A 36 year-old female with history of bulimia nervosa, bipolar disorder and borderline personality disorder presented to the emergency department after she woke up with painful spasm of bilateral hands. She had been vomiting multiple times daily for the past few days but denied any paresthesia, numbness, weakness, tingling, diarrhea, laxative or diuretic abuse. She had 18 years history of bulimia nervosa, primarily involving purging behaviors with self-induced vomiting and excessive exercising. Home medications included quetiapine, valproate and alprazolam. Her body mass index was 20.7 kg/m2. Vital signs were respiratory rate of 21/minute, pulse 101/minute, blood pressure 113/78 mmHg and temperature 98.2 F. Physical examination revealed dry oral mucosa, poor oral dentition, classic carpopedal spasm at bilateral wrists and scarring on dorsum of right hand. Rest of the examination was unremarkable. Labs revealed hypocalcemia (ionized calcium 0.88 ng/dl), hypokalemia (potassium 2.8 mEq/L), hypomagnesemia (magnesium 1.6 mEq/L), hypochloremia (chloride 78 mEq/L), hypophosphatemia (phosphorus 1.6 mg/dL), metabolic alkalosis (serum bicarbonate 34.5 mEq/L), acute kidney injury (serum creatinine 2.49 mg/dl, baseline of 0.9), leukocytosis (WBC 15,700/mm3) and albumin 4 g/dL. Electrocardiogram showed normal sinus rhythm with prolonged QTc of 550 ms. Urine drug screen was positive for cocaine as she was snorting cocaine the night prior. She was resuscitated with intravenous fluids and repleted with electrolytes leading to resolution of her carpopedal spasm, leukocytosis, electrolyte and EKG abnormalities.
Discussion:
Bulimia nervosa is an eating disorder characterized by recurrent episodes of binge eating and inappropriate compensatory behaviors like self-induced vomiting, excessive exercise, laxative or diuretic abuse. It is 10 times more common in females. Finding of dental erosions, parotid enlargement and scarring/calluses on dorsum of hand should raise suspicion of this disorder.
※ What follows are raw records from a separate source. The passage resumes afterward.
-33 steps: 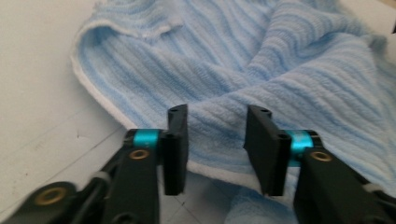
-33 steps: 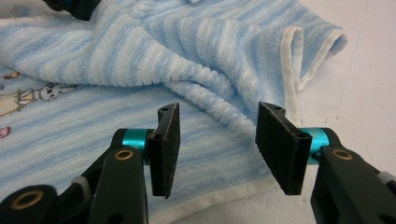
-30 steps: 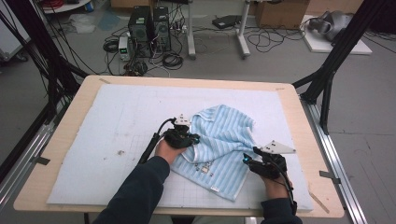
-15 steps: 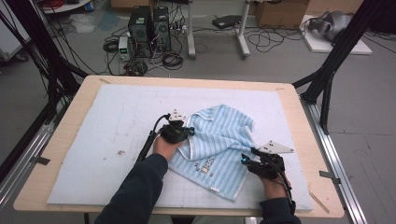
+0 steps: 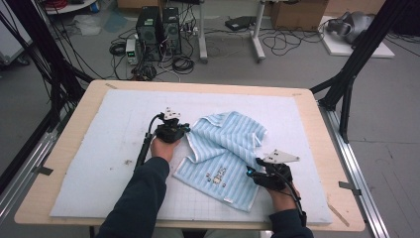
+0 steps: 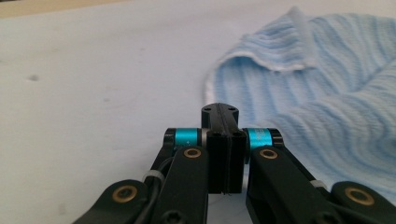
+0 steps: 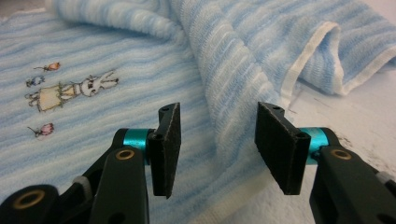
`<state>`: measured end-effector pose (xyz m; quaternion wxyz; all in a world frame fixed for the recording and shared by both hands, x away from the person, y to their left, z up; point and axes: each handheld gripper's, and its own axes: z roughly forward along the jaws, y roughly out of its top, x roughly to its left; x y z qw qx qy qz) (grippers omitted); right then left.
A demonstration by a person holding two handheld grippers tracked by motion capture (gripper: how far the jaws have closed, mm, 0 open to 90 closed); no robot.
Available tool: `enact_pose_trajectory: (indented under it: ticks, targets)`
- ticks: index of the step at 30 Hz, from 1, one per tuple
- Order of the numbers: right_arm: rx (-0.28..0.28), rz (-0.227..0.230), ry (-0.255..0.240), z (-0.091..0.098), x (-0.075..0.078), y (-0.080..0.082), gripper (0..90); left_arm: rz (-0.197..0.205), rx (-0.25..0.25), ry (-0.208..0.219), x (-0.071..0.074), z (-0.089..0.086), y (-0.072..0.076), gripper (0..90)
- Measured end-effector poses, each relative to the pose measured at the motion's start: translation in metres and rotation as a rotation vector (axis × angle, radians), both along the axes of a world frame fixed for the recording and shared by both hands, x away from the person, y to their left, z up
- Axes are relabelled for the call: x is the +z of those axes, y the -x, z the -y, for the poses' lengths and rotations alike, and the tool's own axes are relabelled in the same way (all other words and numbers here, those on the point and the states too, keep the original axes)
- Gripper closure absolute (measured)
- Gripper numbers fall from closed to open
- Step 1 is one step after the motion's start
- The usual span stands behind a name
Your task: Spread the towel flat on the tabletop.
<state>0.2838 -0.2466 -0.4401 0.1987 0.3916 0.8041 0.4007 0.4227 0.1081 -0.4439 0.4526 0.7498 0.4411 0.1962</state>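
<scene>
**A:** While the blue striped towel (image 5: 225,151) sits bunched just right of the middle of the white mat (image 5: 99,148), what's each gripper doing?

**B:** Left gripper (image 5: 184,130) is at the towel's 9 o'clock edge, jaws clenched flat together, nothing pinched from what I can see.

**A:** And the right one?

**B:** Right gripper (image 5: 251,173) is at about 4 o'clock, jaws released, straddling a raised fold (image 7: 224,107) without pressing it. Little embroidered figure (image 7: 70,91) is off to its 10 o'clock.
</scene>
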Motion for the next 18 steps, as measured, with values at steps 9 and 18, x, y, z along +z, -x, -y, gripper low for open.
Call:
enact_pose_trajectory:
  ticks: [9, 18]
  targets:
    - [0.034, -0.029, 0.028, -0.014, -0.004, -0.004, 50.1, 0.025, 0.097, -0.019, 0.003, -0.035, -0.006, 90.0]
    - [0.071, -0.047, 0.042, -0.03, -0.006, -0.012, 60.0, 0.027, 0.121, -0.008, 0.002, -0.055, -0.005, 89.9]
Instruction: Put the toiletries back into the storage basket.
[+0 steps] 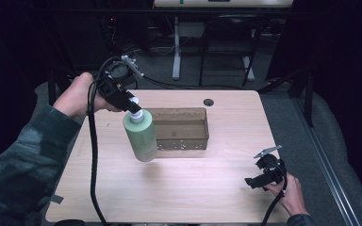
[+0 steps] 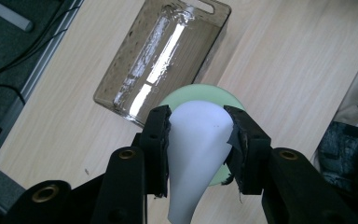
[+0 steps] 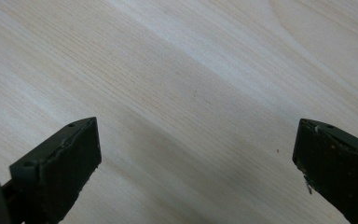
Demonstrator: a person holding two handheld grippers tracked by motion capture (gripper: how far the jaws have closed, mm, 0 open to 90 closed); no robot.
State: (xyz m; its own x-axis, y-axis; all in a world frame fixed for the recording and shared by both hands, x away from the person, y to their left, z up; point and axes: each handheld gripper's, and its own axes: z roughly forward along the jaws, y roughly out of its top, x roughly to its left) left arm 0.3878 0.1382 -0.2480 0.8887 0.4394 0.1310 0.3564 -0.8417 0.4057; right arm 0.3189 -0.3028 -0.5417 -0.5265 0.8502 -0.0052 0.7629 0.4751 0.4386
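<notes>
Pale green bottle (image 1: 141, 135) with a white pump top (image 2: 198, 140) hangs tilted from your left gripper (image 1: 133, 107), above the wooden table (image 1: 193, 188). Seen from above, its base hovers just in front of the near left corner of a clear brownish tray (image 1: 181, 128), which sits on the table toward the far side. The left gripper's view shows its two black jaws pressed against both sides of the white top, with the green body showing below and the tray beyond it. Your left hand (image 1: 78, 96) holds that gripper up at the table's far left, its black cable trailing down toward you.

Your right gripper (image 1: 250, 182) rests low near the table's near right corner, well apart from the bottle and tray. Its jaws stand wide apart over bare wood, with nothing between them.
</notes>
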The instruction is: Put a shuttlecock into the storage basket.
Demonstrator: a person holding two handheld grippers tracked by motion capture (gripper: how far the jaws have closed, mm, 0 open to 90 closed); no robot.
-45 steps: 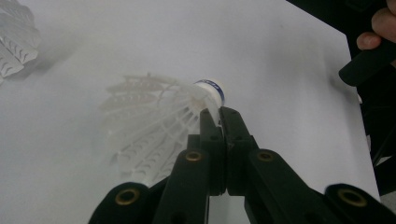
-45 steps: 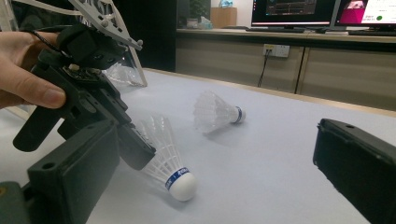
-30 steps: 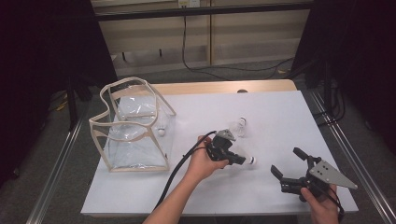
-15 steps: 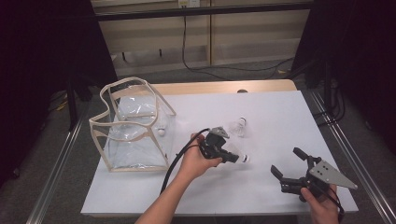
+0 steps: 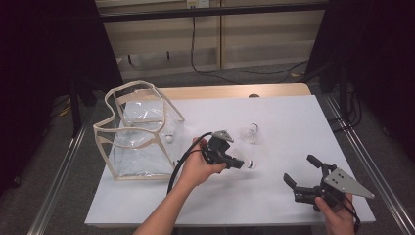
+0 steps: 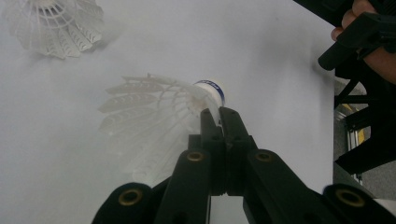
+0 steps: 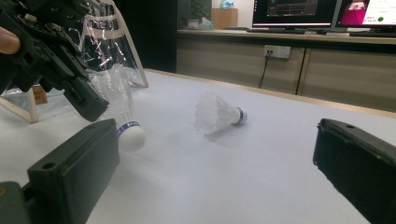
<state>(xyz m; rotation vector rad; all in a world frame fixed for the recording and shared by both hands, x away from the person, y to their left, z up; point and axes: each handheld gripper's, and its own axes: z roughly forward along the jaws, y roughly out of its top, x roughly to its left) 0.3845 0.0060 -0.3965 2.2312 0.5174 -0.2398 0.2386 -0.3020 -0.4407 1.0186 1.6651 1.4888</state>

It may be associated with various gastrointestinal, cardiac or reproductive complications. Electrolyte imbalances reflect more severe purging and predict poorer outcome. Acute hypocalcemia along with metabolic alkalosis, hypomagnesemia and hypokalemia can cause tetany due to increased neuromuscular irritability, which when severe manifests as carpopedal spasm, laryngospasm or seizures. Though most cases are mild and can be managed as outpatient, severe electrolyte abnormalities and hemodynamic instability warrant inpatient management. Combined pharmacotherapy and psychotherapy is mainstay of treatment of bulimia nervosa and full recovery may occur in upto 50% cases over 10 years, however relapses are common.
Conclusions:
Bulimia nervosa is an eating disorder which when severe can cause a wide array of electrolyte abnormalities and medical complications. Bulimia, to the extent of causing severe electrolyte disturbances and subsequent carpopedal spasm has been rarely reported in literature. Bulimia nervosa should always be considered in middle aged females with unexplained hypokalemia, metabolic alkalosis and other electrolyte abnormalities.